Por su parte, una caja de café con 12 cápsulas, cuesta $6.288 en un supermercado. Es decir que si se utiliza una cápsula de café por día, al mes se gastaría unos $15.720 en café.

Sentarse a tomar un café, todo un lujo

El aumento del precio del café impacta de lleno en uno de los hábitos más comunes de muchos habitantes de la Ciudad de Buenos Aires: sentarse en una cafetería a disfrutar de una lágrima o un cortado. Es que, lógicamente, los incrementos repercutieron también en las cartas de los locales comerciales.

Por ejemplo, en una de las cadenas de cafeterías más importantes de la Ciudad, un pocillo de café negro cuesta $1.500, mientras que el café con leche sale $2.500 y un latte, 2.700 pesos.

Lógicamente, hay un sinfín de alternativas para darse un gusto: en una cafetería de barrio, el café solo cuesta $850, mientras que el café con leche sale 1.100 pesos.

Un café negro en una cadena de cafeterías cuesta

Un café negro en una cadena de cafeterías cuesta $1.500

Es decir que si una persona se toma un café con leche por día en una cafetería, tres veces por semana, gastará al mes entre $13.200 y $30.000 sólo en café. Lógicamente, el monto puede depender del lugar donde se tome esta infusión.

Inflación y cambios de hábitos en el consumo

Como ocurre con otros productos, tanto alimentos como bebidas, los consumidores debieron ir modificando distintos hábitos ante la aceleración inflacionaria y la caída del poder adquisitivo. Migrar a segundas marcas o comprar en tamaños y formatos más accesibles, son parte de la nueva norma.

«Desde hace un año y medio vengo diciendo que el día 15 ya es fin de mes. Porque a partir de ese día se ve el cambio de conducta en la compra del cliente y en el pago. Tal vez los primeros días se compra la primera marca, pero después comienzan a buscar segundas marcas. Lo mismo en cuanto al medio de pago: los primeros días es con efectivo, débito, transferencia o QR; pero después es tarjeta de crédito», explicó Savore.

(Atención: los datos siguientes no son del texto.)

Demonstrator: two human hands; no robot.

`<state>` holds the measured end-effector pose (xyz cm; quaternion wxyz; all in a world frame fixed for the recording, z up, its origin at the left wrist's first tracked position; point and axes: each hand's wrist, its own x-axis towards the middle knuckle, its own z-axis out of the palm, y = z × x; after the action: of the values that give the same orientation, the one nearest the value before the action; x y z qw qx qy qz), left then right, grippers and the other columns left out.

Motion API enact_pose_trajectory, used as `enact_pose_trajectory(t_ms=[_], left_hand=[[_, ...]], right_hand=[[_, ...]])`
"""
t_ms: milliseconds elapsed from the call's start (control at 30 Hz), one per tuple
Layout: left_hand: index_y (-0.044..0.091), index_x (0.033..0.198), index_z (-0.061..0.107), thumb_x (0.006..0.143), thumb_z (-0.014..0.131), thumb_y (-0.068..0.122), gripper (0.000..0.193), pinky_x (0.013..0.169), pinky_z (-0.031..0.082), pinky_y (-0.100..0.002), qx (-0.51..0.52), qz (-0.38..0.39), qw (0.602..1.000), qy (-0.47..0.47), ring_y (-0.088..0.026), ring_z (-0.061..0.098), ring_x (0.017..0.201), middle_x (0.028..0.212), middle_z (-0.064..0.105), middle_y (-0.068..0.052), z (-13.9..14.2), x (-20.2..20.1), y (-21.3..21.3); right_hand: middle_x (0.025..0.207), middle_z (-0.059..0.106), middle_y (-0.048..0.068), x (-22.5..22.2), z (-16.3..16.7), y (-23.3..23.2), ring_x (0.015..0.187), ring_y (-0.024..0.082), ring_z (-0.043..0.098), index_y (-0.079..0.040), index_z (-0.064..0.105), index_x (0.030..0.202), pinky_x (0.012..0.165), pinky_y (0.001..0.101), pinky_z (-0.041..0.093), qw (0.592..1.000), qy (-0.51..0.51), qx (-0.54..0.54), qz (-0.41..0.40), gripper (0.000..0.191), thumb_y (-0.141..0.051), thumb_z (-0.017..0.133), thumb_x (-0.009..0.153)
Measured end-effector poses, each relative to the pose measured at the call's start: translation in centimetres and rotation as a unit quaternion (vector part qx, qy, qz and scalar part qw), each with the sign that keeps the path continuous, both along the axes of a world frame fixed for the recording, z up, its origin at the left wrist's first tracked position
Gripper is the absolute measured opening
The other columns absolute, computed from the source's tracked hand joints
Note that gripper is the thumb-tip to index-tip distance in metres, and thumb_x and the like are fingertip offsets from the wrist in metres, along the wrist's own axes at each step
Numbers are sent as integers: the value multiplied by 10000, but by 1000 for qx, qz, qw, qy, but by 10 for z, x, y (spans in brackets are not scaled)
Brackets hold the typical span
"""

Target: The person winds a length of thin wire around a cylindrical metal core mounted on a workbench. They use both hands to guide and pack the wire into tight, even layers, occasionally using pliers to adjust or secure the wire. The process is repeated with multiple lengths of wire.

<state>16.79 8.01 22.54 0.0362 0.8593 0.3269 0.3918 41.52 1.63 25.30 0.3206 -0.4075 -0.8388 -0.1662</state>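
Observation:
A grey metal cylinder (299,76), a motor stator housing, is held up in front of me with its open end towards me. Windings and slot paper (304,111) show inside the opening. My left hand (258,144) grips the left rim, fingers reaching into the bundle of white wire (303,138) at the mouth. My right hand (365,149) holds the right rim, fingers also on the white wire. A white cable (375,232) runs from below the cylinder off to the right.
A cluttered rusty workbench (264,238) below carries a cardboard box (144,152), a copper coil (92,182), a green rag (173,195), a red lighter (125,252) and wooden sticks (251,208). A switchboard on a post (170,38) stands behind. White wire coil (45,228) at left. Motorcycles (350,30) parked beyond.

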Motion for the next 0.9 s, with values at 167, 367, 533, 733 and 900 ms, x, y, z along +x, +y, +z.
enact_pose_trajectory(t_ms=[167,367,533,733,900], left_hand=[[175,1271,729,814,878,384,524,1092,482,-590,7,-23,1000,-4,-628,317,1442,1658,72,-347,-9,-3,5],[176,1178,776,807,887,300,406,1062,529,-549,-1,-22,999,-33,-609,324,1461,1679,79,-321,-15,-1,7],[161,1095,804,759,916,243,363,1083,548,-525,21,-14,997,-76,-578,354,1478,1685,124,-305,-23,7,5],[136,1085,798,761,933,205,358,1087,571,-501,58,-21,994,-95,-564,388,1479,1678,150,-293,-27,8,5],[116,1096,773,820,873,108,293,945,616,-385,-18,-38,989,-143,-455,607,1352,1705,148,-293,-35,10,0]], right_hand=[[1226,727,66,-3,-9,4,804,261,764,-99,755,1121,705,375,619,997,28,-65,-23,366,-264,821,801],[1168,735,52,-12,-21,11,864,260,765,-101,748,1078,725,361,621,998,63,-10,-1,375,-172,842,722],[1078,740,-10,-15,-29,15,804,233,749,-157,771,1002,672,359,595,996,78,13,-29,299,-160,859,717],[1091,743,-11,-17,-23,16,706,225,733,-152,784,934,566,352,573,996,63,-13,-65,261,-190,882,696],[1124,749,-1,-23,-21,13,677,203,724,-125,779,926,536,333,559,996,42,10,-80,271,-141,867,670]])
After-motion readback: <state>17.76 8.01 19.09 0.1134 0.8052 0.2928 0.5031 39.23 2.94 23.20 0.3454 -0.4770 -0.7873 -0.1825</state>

«El salto a las segundas marcas se viene viendo desde hace un año y medio. Ahora, yo no sé a qué marcas va a saltar la gente. Porque desde el 21 de noviembre a hoy, la mercadería duplicó el valor«, agregó el presidente de la Federación de Almaceneros bonaerenses.

De todas formas, sostuvo, «con el café no hay mucha escapatoria en cuanto a segundas marcas». Y concluyó: «No es como los fideos o las galletitas, que tenés distintas marcas. En el café hay pocos importadores. Puede haber alguna marca más económica, pero la diferencia es de un 10%. El café está caro y no hay resguardo. Es tomás o no tomás».